__Problem to solve__:
What you return should be every line below, word for word, and none of the images.

__Given material__:
========
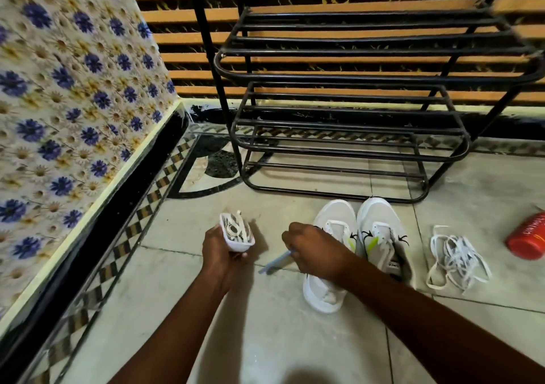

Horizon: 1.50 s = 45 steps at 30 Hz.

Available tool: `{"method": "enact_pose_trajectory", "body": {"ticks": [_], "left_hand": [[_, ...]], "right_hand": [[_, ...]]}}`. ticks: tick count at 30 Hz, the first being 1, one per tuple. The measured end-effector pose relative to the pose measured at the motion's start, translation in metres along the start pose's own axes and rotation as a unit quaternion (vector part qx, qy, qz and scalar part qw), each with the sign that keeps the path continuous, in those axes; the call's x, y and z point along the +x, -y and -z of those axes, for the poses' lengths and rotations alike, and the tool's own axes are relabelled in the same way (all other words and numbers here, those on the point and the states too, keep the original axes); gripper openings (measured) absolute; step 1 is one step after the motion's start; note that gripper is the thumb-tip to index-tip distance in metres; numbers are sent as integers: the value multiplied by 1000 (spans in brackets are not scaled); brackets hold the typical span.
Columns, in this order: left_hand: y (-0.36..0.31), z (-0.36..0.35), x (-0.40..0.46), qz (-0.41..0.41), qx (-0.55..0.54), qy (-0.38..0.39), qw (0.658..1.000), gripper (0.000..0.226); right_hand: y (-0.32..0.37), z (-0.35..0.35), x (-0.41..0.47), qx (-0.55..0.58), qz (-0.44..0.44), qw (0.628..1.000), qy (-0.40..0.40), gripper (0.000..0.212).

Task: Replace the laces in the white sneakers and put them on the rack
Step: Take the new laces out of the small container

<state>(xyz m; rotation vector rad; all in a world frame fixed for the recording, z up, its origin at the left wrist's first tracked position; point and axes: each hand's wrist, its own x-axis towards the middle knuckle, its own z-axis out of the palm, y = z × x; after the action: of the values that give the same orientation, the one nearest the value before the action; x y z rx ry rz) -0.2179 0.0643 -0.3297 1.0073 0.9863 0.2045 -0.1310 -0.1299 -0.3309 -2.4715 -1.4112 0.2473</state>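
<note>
The left hand [225,254] has its grip around a white packet of new laces [237,232]; the right hand [314,251] pinches a pale blue strip [275,261]. Just behind that right grip sit the white sneakers [358,245], unlaced, green-accented, before the black rack [354,136], old laces [455,258] heaped farther right.

The only lettering that shows stands on the red can [528,236], which lies on its side on the floor to the right of the pile of loose white laces [455,258], cut off by the right edge of the view. White capital letters run along its side; they seem to begin "CONTROL", but the print is small, tilted and partly cropped, so the word cannot be read with certainty. The white sneakers [362,236], left of that pile, bear black and yellow-green marks on their sides, none of them legible as letters.
</note>
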Motion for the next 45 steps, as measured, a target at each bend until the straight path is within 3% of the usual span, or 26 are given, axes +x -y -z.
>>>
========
__Completed task__:
Horizon: 1.50 s = 45 steps at 30 Hz.

Available tool: `{"method": "enact_pose_trajectory", "body": {"ticks": [_], "left_hand": [[_, ...]], "right_hand": [[_, ...]]}}`. ticks: tick count at 30 Hz, the first being 1, one per tuple. The measured end-effector pose relative to the pose measured at the motion's start, translation in metres along the start pose's own axes and rotation as a unit quaternion (vector part qx, qy, qz and scalar part qw), each with the sign that keeps the path continuous, in those axes; the call's x, y and z point along the +x, -y and -z of those axes, for the poses' lengths and rotations alike, and the tool's own axes are relabelled in the same way (all other words and numbers here, those on the point and the states too, keep the original axes); gripper openings (measured) absolute; step 1 is one step after the motion's start; note that gripper is the thumb-tip to index-tip distance in metres; numbers are sent as integers: the value multiplied by 1000 (spans in brackets are not scaled); brackets hold the typical span.
Columns, in this order: left_hand: y (-0.36..0.31), z (-0.36..0.35), x (-0.40..0.46), qz (-0.41..0.41), qx (-0.55..0.54), qy (-0.38..0.39), qw (0.658..1.000), gripper (0.000..0.226); right_hand: y (-0.32..0.37), z (-0.35..0.35), x (-0.41..0.47), qx (-0.55..0.58), qz (-0.44..0.44), qw (0.628..1.000), qy (-0.40..0.40), gripper (0.000..0.212).

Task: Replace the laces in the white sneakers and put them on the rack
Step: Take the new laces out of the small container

<state>(xyz m; rotation vector rad; all in a world frame fixed for the recording, z up, its origin at the left wrist's first tracked position; point and axes: each hand's wrist, its own x-axis towards the middle knuckle, its own z-axis out of the palm, y = z × x; after the action: of the values that give the same orientation, the one nearest the value before the action; x y z rx ry rz) -0.2179 0.0643 -0.3297 1.0073 0.9863 0.2045 -0.1310 -0.1299 -0.3309 -2.4715 -1.4112 0.2473</state>
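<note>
The left hand [225,254] has its grip around a white packet of new laces [237,232]; the right hand [314,251] pinches a pale blue strip [275,261]. Just behind that right grip sit the white sneakers [358,245], unlaced, green-accented, before the black rack [354,136], old laces [455,258] heaped farther right.

The only lettering that shows stands on the red can [528,236], which lies on its side on the floor to the right of the pile of loose white laces [455,258], cut off by the right edge of the view. White capital letters run along its side; they seem to begin "CONTROL", but the print is small, tilted and partly cropped, so the word cannot be read with certainty. The white sneakers [362,236], left of that pile, bear black and yellow-green marks on their sides, none of them legible as letters.
</note>
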Motion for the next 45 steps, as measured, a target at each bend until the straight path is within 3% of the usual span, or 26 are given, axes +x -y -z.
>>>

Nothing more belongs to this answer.